Step 3: Rested shrimp and the foaming butter garlic base

Transfer the partially cooked shrimp and their juices to a warm plate (still visible on the marble surface). Reduce the imagined heat and return the skillet to the surface composition — now containing a few glossy brown fond flecks and a pool of shimmering oil. Add cold butter cubes to the hot pan surface; as they melt they foam and create a pale buttery emulsion. Scatter the finely minced garlic and optional red pepper flakes into the melting butter; the garlic sits soft and pale, edges barely tinting a warm cream color. A wooden spoon rests across the skillet rim, slightly glossy with butter, indicating an active tool but no hands in frame.


Step 4: Wine reduction and sauce emulsification

Pour the white wine into the skillet vessel to deglaze — the liquid sits clear in a small glass pitcher in Panel 1 but here it becomes a shallow simmer puddle lifting the browned bits into the liquid. The wine is reduced to a concentrated, aromatic syrupy swirl; then additional cold butter cubes and lemon juice and zest are whisked in off-heat to form a glossy lemon-butter sauce. The sauce appears slightly thickened and homogenous: satin sheen, tiny suspended lemon zest flecks, and a few glossy beads of emulsified butter. A small bowl with hot water sits nearby to show optional loosening of the sauce if needed.

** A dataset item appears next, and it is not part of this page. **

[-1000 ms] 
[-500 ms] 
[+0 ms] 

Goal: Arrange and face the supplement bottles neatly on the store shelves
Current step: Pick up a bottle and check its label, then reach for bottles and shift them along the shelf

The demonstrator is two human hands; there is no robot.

Step 5: Finish, toss, and plate

Return the shrimp and their juices to the skillet, turning them gently so they are uniformly coated in the silky lemon-butter emulsion; cook just until opaque, curled, and tender. Stir in chopped parsley and taste-adjust with a last squeeze of lemon or a pinch more salt if needed. Transfer the sauced shrimp and plenty of the glossy garlic-lemon sauce to a warm shallow oval pasta bowl; garnish with extra parsley and a lemon wedge. The final plate presents bright pink shrimp, glossy sauce clinging to noodles (or resting atop the shrimp if served simply), flecks of parsley and lemon zest, and a moist sheen that invites dipping.